• Task data:
-- Opening Marker --

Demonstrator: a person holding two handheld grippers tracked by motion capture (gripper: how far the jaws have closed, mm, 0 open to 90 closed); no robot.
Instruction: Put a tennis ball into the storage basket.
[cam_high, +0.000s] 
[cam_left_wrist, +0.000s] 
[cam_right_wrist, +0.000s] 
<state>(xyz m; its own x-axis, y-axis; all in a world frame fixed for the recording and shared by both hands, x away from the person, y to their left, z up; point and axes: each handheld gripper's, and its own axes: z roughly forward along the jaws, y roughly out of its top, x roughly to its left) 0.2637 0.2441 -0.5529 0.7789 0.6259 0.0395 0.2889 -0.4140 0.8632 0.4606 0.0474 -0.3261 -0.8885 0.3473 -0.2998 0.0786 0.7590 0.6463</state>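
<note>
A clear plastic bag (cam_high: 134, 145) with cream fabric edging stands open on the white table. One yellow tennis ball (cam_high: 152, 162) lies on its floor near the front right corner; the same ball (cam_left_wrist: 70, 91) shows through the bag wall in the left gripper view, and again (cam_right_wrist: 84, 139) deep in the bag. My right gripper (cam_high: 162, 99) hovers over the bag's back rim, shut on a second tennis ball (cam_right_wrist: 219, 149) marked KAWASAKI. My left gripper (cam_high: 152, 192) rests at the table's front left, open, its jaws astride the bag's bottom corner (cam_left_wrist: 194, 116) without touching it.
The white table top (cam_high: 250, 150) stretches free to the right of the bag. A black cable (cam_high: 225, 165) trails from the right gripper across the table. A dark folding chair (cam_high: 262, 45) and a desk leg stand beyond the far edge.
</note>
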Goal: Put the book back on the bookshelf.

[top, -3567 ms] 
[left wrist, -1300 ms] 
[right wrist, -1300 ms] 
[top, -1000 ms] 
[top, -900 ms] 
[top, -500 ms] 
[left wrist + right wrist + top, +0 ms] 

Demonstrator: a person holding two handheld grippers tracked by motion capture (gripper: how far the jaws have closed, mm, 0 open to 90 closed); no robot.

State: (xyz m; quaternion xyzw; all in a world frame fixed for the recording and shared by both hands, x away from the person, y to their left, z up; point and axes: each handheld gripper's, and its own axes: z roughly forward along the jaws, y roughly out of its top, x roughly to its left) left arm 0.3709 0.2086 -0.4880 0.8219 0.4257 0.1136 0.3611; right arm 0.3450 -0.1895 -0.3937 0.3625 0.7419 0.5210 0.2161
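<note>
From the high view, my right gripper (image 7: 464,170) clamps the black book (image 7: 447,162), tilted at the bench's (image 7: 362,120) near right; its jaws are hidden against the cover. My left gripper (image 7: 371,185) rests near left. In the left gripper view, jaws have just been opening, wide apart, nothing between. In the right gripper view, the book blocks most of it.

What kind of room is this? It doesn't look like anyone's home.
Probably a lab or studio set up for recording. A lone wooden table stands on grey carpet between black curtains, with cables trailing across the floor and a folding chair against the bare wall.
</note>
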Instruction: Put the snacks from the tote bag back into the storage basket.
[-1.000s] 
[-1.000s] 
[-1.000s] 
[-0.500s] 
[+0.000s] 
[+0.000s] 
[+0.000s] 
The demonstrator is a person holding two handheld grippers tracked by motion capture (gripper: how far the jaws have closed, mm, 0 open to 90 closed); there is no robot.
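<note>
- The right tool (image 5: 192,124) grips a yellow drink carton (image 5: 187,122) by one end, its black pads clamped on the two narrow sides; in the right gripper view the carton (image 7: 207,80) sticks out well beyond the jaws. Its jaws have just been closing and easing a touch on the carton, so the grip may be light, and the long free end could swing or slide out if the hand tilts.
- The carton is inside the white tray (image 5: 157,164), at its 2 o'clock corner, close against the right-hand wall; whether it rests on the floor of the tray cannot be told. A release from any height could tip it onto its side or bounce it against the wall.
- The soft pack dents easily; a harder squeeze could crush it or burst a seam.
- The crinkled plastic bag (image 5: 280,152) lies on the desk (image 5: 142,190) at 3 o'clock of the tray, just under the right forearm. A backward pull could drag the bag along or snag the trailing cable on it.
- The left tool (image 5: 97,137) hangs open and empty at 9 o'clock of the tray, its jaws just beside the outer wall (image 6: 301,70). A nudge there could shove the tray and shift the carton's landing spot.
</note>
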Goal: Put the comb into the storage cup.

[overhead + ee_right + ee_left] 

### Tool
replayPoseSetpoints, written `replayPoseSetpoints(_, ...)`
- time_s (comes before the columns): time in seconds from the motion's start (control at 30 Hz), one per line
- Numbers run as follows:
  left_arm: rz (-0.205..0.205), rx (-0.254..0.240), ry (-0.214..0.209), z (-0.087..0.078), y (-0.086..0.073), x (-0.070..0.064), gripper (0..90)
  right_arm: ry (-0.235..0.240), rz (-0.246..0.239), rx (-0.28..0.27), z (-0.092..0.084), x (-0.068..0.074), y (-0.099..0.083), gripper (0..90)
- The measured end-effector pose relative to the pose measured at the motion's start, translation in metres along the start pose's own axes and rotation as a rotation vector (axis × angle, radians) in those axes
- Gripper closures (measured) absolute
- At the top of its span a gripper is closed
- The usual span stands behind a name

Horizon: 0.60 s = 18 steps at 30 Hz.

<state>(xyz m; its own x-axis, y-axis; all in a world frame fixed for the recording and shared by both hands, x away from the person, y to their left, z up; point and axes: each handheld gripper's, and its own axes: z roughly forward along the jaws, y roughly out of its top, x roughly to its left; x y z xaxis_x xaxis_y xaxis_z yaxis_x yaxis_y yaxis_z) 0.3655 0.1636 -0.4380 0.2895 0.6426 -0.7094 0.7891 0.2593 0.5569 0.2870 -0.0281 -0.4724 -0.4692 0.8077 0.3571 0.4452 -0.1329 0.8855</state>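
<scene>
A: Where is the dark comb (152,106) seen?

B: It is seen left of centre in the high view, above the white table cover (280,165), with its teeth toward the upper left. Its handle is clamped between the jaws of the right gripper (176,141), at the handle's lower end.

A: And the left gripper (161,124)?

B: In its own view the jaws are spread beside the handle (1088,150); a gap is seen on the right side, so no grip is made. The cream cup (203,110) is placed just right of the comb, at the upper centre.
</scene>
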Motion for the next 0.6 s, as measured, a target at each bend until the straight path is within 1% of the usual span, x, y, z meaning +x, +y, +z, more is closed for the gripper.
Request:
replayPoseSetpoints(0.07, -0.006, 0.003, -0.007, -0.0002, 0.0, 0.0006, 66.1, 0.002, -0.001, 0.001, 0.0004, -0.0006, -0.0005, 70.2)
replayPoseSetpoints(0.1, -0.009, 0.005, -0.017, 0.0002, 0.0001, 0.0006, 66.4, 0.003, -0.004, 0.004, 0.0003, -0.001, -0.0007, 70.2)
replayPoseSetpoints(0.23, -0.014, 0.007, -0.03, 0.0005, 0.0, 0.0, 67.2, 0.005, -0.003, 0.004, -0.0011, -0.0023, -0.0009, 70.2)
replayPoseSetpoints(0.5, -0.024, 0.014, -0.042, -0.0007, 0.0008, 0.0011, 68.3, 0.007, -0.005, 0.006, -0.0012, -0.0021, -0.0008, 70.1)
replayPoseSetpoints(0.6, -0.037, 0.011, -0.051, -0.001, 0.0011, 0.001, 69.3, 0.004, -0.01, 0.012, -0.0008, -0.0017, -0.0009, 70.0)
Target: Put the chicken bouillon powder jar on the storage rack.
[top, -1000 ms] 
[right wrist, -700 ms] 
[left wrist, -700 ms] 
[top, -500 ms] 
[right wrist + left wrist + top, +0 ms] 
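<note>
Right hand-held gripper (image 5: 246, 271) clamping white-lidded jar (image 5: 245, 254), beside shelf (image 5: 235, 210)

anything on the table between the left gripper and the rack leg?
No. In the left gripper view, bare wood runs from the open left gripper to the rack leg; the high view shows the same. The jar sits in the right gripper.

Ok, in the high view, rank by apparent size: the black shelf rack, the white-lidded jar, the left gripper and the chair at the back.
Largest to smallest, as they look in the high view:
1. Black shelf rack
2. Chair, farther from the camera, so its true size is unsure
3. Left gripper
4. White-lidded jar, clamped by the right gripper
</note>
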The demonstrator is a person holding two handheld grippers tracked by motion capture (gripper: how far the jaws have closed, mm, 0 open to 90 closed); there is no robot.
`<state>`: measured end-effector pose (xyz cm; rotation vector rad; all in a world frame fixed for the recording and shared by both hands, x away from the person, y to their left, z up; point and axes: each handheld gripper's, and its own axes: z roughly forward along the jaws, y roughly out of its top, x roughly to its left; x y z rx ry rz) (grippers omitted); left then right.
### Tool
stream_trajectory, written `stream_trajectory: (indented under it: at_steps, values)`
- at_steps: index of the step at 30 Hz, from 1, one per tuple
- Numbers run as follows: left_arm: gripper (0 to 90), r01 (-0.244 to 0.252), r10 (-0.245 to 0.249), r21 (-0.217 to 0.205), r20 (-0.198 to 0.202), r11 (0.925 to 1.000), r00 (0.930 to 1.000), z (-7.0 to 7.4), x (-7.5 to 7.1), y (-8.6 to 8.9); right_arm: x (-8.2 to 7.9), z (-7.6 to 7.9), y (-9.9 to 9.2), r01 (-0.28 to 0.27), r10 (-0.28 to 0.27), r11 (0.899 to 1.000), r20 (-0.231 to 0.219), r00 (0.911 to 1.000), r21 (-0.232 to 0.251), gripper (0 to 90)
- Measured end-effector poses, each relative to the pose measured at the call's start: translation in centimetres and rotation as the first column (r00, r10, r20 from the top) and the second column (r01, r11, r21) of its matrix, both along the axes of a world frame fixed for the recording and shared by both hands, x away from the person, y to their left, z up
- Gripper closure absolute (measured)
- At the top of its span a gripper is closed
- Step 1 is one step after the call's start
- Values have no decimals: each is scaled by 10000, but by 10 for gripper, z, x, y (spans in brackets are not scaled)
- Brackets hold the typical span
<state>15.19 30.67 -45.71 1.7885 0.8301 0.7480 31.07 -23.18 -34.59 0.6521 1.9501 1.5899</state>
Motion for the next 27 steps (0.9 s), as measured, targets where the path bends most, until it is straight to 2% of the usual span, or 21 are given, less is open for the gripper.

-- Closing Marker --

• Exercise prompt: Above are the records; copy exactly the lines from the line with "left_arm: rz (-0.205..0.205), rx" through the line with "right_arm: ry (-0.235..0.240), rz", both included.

• Output for this task:
  left_arm: rz (-0.205..0.205), rx (-0.254..0.240), ry (-0.214..0.209), z (-0.087..0.078), y (-0.086..0.073), x (-0.070..0.064), gripper (0..90)
  right_arm: ry (-0.235..0.240), rz (-0.246..0.239), rx (-0.28..0.27), z (-0.092..0.084), x (-0.068..0.074), y (-0.099..0.083), gripper (0..90)

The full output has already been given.